§ About this task: Repeat the full listing below verbatim and keep the images out.

╭──

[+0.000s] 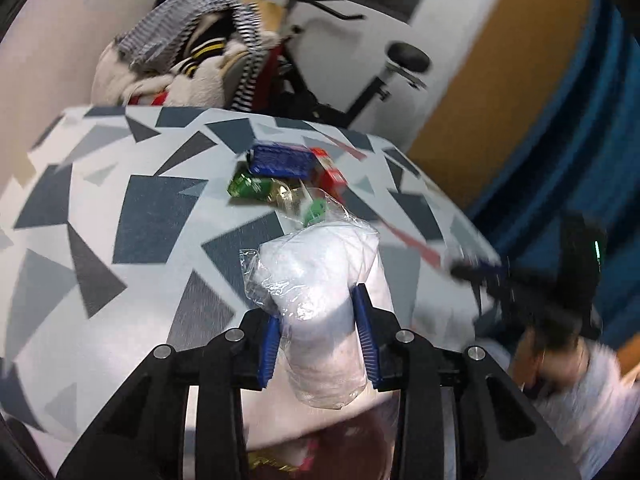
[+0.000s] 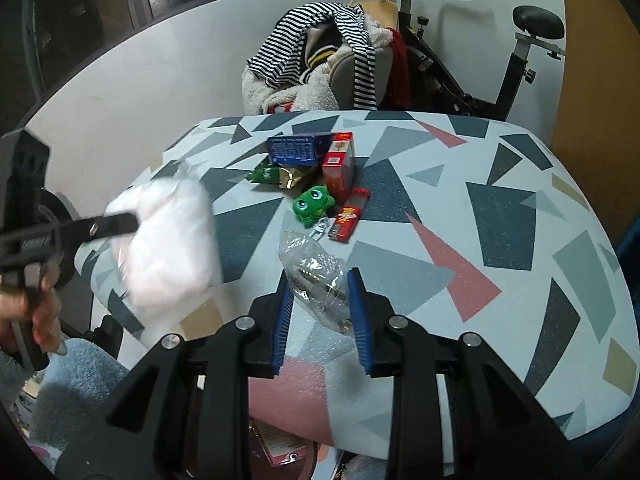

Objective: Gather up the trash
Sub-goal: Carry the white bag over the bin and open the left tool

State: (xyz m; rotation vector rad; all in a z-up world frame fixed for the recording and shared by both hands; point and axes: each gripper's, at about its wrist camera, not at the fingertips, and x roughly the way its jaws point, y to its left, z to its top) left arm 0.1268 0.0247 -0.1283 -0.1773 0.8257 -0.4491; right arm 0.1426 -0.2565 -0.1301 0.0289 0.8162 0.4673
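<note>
My left gripper (image 1: 320, 300) is shut on a clear plastic bag stuffed with white material (image 1: 320, 272), held above the patterned table (image 1: 140, 208); the same bag (image 2: 164, 240) and gripper show blurred at the left of the right wrist view. My right gripper (image 2: 318, 280) has its blue pads around a crumpled clear plastic wrapper (image 2: 316, 276) lying on the table (image 2: 500, 240). Beyond it lie a blue box (image 2: 298, 149), a red box (image 2: 339, 166), a green-gold wrapper (image 2: 276, 176), a green frog toy (image 2: 312, 205) and a red packet (image 2: 349, 220).
A chair piled with striped and fleecy clothes (image 2: 316, 60) stands behind the table. An exercise bike (image 2: 480, 60) is at the back right. A bin with trash (image 2: 280, 448) sits below the table's near edge. A blue curtain (image 1: 560, 140) hangs on the right.
</note>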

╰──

§ Response to the exercise:
[+0.000s] 
[+0.000s] 

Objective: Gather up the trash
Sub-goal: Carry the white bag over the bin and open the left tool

State: (xyz m; rotation vector rad; all in a z-up world frame fixed for the recording and shared by both hands; point and axes: each gripper's, at about its wrist camera, not at the fingertips, and x roughly the way its jaws point, y to its left, z to its top) left arm 0.1268 0.0247 -0.1283 -0.1773 0.8257 -0.4491; right arm 0.1426 -0.2565 -0.1301 0.0289 0.8162 0.4673
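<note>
My left gripper (image 1: 320, 300) is shut on a clear plastic bag stuffed with white material (image 1: 320, 272), held above the patterned table (image 1: 140, 208); the same bag (image 2: 164, 240) and gripper show blurred at the left of the right wrist view. My right gripper (image 2: 318, 280) has its blue pads around a crumpled clear plastic wrapper (image 2: 316, 276) lying on the table (image 2: 500, 240). Beyond it lie a blue box (image 2: 298, 149), a red box (image 2: 339, 166), a green-gold wrapper (image 2: 276, 176), a green frog toy (image 2: 312, 205) and a red packet (image 2: 349, 220).
A chair piled with striped and fleecy clothes (image 2: 316, 60) stands behind the table. An exercise bike (image 2: 480, 60) is at the back right. A bin with trash (image 2: 280, 448) sits below the table's near edge. A blue curtain (image 1: 560, 140) hangs on the right.
</note>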

No further output remains.